To the OP - you need to look up Meredith Hodges - she is an exceptiona mule person and a fabulous spokes person for them.

She Events her mules, Fox Hunts her mules, competes in the dressage world, the hunter/jumper world and does fantastic in the neck of her woods.

This is Arnold. This shot is where I was teaching him to drive, before I started riding him. He was a quick learner! Very quiet and calm.










This one is Molly. Her show name was Good Golly Miss Molly. I did alot of flat shows with her and we did well. This showmanship class, we placed 2nd out of everyone.



















I <3 mules! Anything a horse can do, a mule can do better 

They say - once you go with a mule, you wont go back to a horse


----------



## Gidget (Jan 19, 2010)

i use to think mules were ugly but daaang I changed my mind after seeing them at my vet's house..their license plates say mulepower..but abberviated 

I would like a mule some day...I think they are cute and I love their bray/nay thing going on..they sound confused. I don't think i could ever train one.


----------



## petitepyromaniac (Oct 12, 2010)

The more posts I get on here the more I get excited for a mule! I'm a bit scared to train one though... The mule's brain seems to be quite different from a horse  I'll definitely look up Meredith Hodges, and try to do as much research as I can before I get one...


----------



## Alwaysbehind (Jul 10, 2009)

I thought I read some where that mules are not allowed at recognized Events, is that true?


----------



## MIEventer (Feb 15, 2009)

They are very intelligent petite - very. You have to go about working with them differently. A horse will be "ok" and a mule is "why, where, what purpose does this serve, and I'll think about it and have my people call your people"

You have to take a different approach - but I guarantee you Meredith will be a HUGE help! She was for me! What I learnt from her, is that you have to approach a mule, like you do a man - let them think it was their idea.

Here are more pictures of Jumping Mules:


----------



## MIEventer (Feb 15, 2009)

> I thought I read some where that mules are not allowed at recognized Events, is that true?


Sorry, didn't see your post. We must of posted at the same time.

I am not sure of the rules herein the U.S so you have to ensure that you call the secretary to find out if you can enter.

I had issues back in B.C with some recognized shows. When I sent my entries in, I remember getting them back with a letter stating that I cannot compete with my Mule because they smell differently and will scare the other competators horses.

So I called the Secretaries and asked if they were serious and they said that they stand by their decisions - so I called them pig headed and called the President of the B.C Horse Council and told him what was going on.

He laughed and said that they obviously do not know the rules of HCBC and sent me high lighted parts of the rules in the book. He also said that they should head over to the Coast *Vancouver area* and see how many Mules compete in the same ring as horses. He also said that if any Horse Show states that they follow HCBC's rules, they must allow mules to compete along side horses.

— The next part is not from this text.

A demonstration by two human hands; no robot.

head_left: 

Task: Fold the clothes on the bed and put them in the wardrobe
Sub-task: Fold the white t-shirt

So I, took the fax's that he sent me, and faxed them to the Secretaries - still did no good. So I called the President again, and told him - he proceeded to call the Secretaries himself and before I knew it, they called me back appologizing and said that they'd be happy to see me there with my Mule.

We entered and did very well.

I don't know what the rules are now - they could of changed since then, and I haven't been to B.C in over 5 years since I moved here to Michigan.

I do not know the rules here though - but I do know that I can enter a mule in any TEAM sanctioned HT, who do follow USEA rules. I do not know about Hunter/Jumper shows.

I do know that they can compete in the dressage shows here, Glass-Ed, but again, they follow USEA rules. I have seen a few mules at dressage comps over the years.

Edit: I just asked a friend on FB who lives in Vancouver , and she said YES Mules can compete in sanctioned shows there. But that's the HCBC rules. Not U.S.A.


----------